Woodley railway station serves the suburb of Woodley in Stockport, Greater Manchester, England. The station is  east of Manchester Piccadilly on a branch of the Hope Valley Line to Rose Hill Marple.  It is situated where the A560 road from Stockport to Gee Cross, near Hyde, crosses over the railway line.

History
The station was opened on 5 August 1862 by the Manchester, Sheffield and Lincolnshire Railway; it became a junction later when a line from Stockport Tiviot Dale, the Stockport and Woodley Junction Railway, reached the suburb in 1865.  The station subsequently became jointly owned and operated by the MS&L, Great Northern Railway and Midland Railway, as part of the Cheshire Lines Committee system.

The Stockport route closed to passengers in January 1967, although a short section at the eastern end remains in use today for goods traffic, serving a Tarmac stone terminal and waste recycling plant at Bredbury.

From 1866, a second link from Apethorne Junction to the north gave an east-facing link to the Woodhead Line, at Godley Junction; it was used heavily for many years by trans-Pennine freight traffic, mainly coal from the South Yorkshire coalfields to Fiddlers Ferry power station. This link was closed in 1982, soon after the Woodhead route itself, and is now a shared-use path.

Services

On Mondays to Saturdays, there is generally a half-hourly stopping service northbound to Manchester Piccadilly and southbound to Rose Hill Marple; the service is more limited in the evenings.

There is no Sunday service.
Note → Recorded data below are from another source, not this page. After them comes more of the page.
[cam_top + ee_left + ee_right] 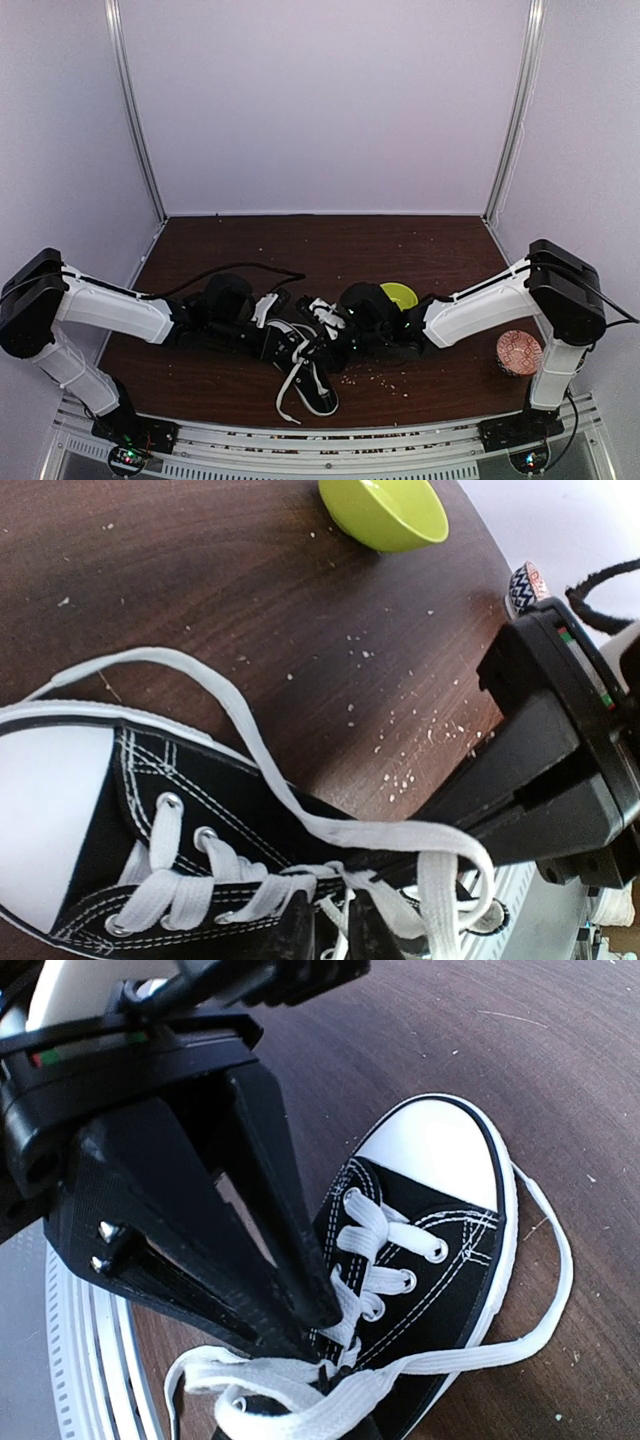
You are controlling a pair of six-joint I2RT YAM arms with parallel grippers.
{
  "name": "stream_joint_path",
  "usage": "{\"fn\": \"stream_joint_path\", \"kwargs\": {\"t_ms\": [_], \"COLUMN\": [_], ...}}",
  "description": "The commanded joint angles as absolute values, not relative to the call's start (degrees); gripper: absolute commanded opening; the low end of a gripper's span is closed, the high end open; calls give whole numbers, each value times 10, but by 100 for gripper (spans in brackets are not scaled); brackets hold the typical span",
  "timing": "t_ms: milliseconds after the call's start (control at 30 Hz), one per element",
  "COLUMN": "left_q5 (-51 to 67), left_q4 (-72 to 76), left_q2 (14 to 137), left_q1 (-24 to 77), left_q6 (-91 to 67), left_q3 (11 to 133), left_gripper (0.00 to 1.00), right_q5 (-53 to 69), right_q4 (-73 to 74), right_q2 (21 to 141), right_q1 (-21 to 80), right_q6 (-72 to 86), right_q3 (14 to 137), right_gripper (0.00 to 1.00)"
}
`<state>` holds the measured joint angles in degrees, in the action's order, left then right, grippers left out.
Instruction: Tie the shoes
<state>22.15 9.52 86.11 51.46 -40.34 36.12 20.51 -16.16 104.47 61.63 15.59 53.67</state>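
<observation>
Left wrist view: black sneaker point(200, 780) on the table point(200, 560), white laces point(185, 892) crossed loose over its tongue. Left gripper point(335, 925) pinches a strand above the sneaker's tongue; right gripper point(400, 852), jaws pressed together, sits just beside that crossing. Hold your pinch firm and draw outward steadily.

Bowl point(399, 295), cup point(518, 352) right; far table point(300, 240) free.

One black sneaker point(318, 388) is lying on one dark wooden table point(400, 240), where two robot arms, one left arm point(110, 305) and one right arm point(480, 308), are working. One green bowl point(399, 295) and one patterned cup point(518, 352) are sharing the tabletop, and pale crumbs point(375, 378), too many to count, are dotting it.
</observation>
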Motion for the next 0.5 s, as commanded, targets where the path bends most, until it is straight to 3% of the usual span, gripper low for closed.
{"fn": "stream_joint_path", "kwargs": {"t_ms": [0, 467], "left_q5": [250, 220], "left_q4": [127, 65], "left_q2": [871, 880], "left_q1": [518, 539], "left_q6": [-391, -347], "left_q3": [371, 409], "left_gripper": [15, 13], "right_q5": [198, 202], "right_q4": [-207, -215], "right_q2": [1027, 1027], "right_q1": [608, 606], "right_q6": [171, 176], "right_q3": [531, 530], "right_gripper": [0, 0]}}
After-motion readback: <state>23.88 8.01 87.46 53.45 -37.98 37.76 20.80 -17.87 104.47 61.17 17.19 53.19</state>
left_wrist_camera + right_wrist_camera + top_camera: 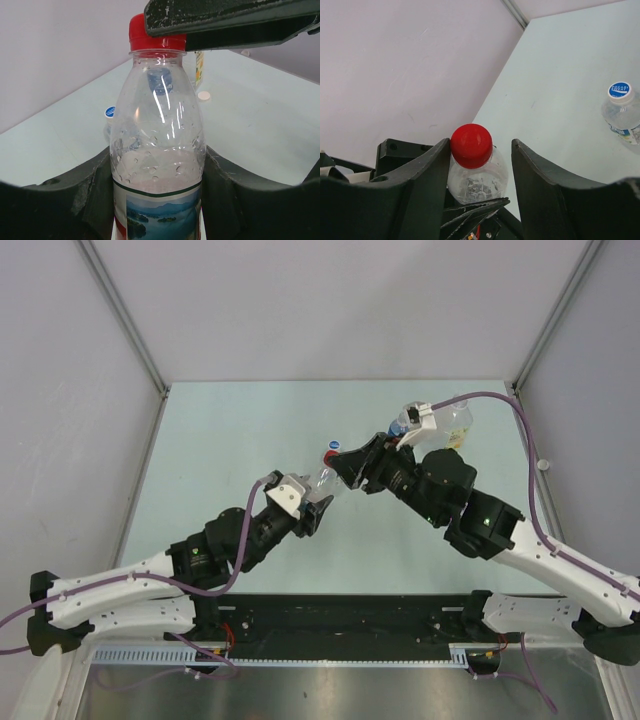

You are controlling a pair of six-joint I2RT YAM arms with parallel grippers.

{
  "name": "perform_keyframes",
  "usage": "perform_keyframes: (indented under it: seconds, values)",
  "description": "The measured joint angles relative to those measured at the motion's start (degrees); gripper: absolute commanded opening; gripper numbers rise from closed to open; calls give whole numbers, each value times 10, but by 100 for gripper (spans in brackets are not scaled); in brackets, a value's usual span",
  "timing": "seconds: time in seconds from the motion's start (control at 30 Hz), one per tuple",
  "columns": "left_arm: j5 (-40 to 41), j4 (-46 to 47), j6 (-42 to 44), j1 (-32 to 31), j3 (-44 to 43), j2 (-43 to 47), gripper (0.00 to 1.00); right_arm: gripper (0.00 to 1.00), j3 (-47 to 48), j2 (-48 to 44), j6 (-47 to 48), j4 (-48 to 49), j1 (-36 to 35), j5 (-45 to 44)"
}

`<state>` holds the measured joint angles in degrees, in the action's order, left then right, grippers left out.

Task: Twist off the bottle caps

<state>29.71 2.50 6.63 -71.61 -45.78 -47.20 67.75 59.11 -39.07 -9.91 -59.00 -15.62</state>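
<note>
The pale green table carries everything, and both arms meet over its middle. Toward the far right corner is the biggest bottle, wide and clear. Next to it, on the side toward the middle, a blue cap shows, apparently in place, though I cannot tell from above which bottle it belongs to.

At mid-table the left fingers are clamped on the body of the red-capped bottle, one on each side just at the top of its label. The right fingers straddle its red cap. One finger touches the cap and the other stands off with a clear gap, so they are spread and have not gripped it yet.

Just beyond this bottle, toward the far edge, is a small blue-capped bottle, its cap screwed on and untouched.

The smallest thing is a white cap lying loose on the table toward the right edge, well apart from the bottles.

Judging by this, one cap looks already off, the white one. The red cap is still seated and is the step in hand: the right fingers must pinch it and twist while the left holds the bottle firm. The two blue caps appear to be left, so the task is likely less than half done.
</note>
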Motion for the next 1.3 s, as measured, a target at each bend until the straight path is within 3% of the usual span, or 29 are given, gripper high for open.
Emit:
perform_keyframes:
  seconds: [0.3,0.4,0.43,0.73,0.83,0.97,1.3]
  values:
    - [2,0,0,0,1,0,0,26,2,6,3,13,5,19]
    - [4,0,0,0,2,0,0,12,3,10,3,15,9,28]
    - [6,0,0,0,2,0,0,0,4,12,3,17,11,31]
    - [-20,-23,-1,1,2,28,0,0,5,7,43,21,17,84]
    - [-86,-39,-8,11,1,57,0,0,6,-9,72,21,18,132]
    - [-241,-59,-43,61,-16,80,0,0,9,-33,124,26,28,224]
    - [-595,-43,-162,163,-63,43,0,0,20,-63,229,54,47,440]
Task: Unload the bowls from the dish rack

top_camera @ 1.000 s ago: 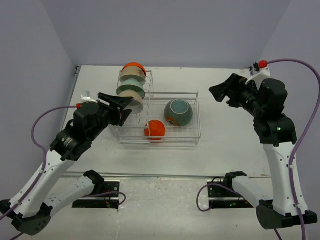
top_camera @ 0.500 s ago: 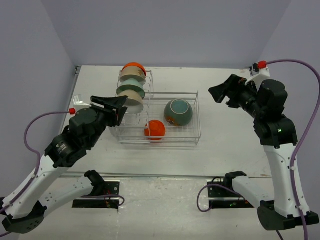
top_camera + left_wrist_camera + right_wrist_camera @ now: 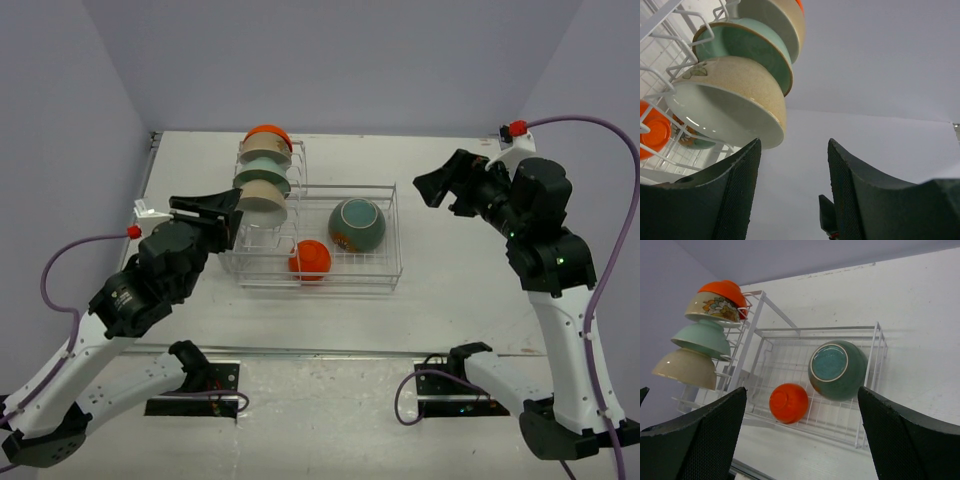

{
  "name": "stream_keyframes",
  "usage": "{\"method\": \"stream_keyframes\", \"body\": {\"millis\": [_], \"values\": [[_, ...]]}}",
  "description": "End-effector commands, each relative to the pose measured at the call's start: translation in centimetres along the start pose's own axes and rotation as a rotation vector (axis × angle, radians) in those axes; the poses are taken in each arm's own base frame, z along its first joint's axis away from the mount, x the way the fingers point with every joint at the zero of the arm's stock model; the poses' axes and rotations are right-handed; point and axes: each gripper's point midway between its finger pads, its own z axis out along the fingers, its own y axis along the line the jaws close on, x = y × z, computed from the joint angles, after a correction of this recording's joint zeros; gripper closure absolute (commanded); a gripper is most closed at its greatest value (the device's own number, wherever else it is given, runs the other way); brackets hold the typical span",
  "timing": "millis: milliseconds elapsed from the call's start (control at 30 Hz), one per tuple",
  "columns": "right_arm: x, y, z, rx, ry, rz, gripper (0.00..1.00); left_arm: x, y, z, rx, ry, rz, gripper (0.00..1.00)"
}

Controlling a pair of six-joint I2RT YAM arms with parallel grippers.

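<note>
Six bowls sit in the dish rack (image 3: 385, 278), which stands on the tabletop (image 3: 450, 290) between my two arms. Four of them stand on edge in the taller row of upright slots at the rack's left end. The orange bowl (image 3: 266, 132) is farthest from me, then a cream bowl with a flower pattern (image 3: 715, 306), then a pale green bowl (image 3: 262, 178). A plain cream bowl (image 3: 264, 201) is nearest.

Down in the basket part, a large teal bowl (image 3: 357, 225) lies bottom-up, and a small orange bowl (image 3: 310, 259) lies bottom-up just beside it, toward the near wire wall.

My left jaws are spread, with nothing between them. They hang at the left end of the rack, right next to the plain cream bowl. In the left wrist view its rim comes close to one jaw, and I cannot tell whether they touch.

My right jaws are spread wide and hold nothing. They are raised over the tabletop to the right of the rack, well apart from it, and face the bowls.
</note>
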Motion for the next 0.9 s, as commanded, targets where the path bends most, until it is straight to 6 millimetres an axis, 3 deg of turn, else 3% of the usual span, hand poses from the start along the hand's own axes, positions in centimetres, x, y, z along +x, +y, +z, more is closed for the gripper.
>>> {"method": "stream_keyframes", "body": {"millis": [0,367,567,867], "values": [[-1.1,0.4,-0.7,-0.002,-0.040,-0.021,0.08,-0.8,0.8,0.1,-0.008,-0.055,-0.038,0.43],[-1.6,0.5,-0.9,0.002,-0.055,-0.024,0.07,0.6,2.1,1.7,-0.020,-0.038,-0.035,0.42],[-1.6,0.4,-1.0,0.007,-0.056,-0.028,0.07,1.1,0.5,2.7,0.028,-0.054,-0.023,0.42],[-1.6,0.5,-1.0,0.007,-0.053,-0.040,0.08,1.7,0.4,3.6,0.036,-0.058,-0.022,0.42]]}}
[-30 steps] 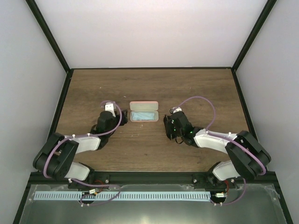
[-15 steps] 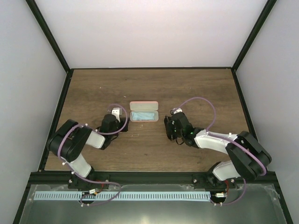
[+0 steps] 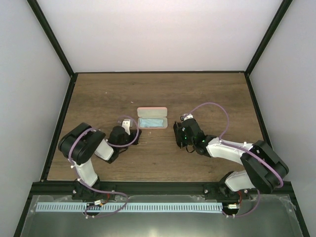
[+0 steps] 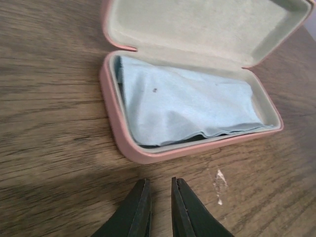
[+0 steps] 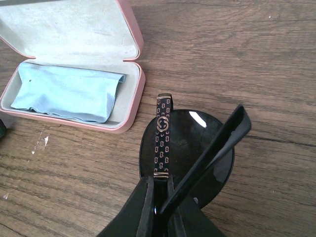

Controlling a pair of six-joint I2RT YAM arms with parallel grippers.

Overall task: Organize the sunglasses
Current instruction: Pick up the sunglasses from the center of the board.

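Lab test cell, white walls [image 3: 163, 34], black frame [image 3: 158, 72]

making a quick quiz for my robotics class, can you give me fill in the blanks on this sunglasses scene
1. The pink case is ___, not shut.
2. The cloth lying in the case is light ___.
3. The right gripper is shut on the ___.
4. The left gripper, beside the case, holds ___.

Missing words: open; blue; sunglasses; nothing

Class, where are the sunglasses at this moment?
In the right wrist view, the sunglasses are gripped by the right claw, just to the right of the open pink case holding the blue cloth.
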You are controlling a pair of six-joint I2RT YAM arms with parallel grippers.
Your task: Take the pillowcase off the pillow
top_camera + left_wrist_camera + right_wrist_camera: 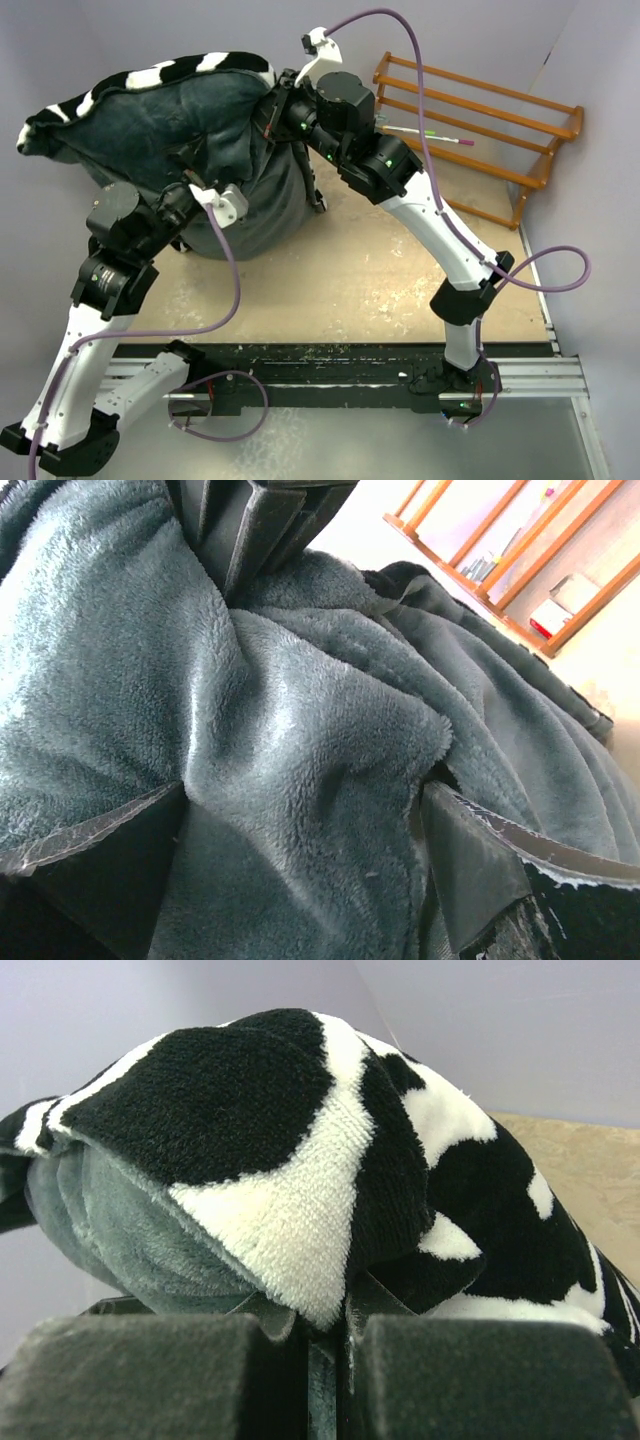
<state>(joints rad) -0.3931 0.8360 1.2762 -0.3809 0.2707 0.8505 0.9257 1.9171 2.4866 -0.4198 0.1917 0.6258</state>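
One pillowcase (170, 120) is hanging raised over the far left of the table (380, 280), its grey plush facing the top camera and zebra stripes running along its upper edge. Right gripper (335, 1355) is pinching the striped edge, jaws nearly together. Left gripper (300, 820) is pressing into grey plush, jaws wide, a fold bulging between them; whether it is clamping cannot be told. One wooden rack (480, 130) is standing far right.

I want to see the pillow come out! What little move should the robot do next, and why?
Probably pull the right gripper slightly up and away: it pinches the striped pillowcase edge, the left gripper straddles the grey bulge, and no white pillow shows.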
A normal service operates on bank holidays.

In July 2020, Northern informed local residents that services between Manchester and Rose Hill Marple would not operate between early-September and mid-December 2020; this was due to the train operating company's staff shortages from the effects of the COVID-19 pandemic.  This left Rose Hill Marple, Hyde North and Hyde Central, as well as Woodley, without a train service for around four months. Regular services have been restored since.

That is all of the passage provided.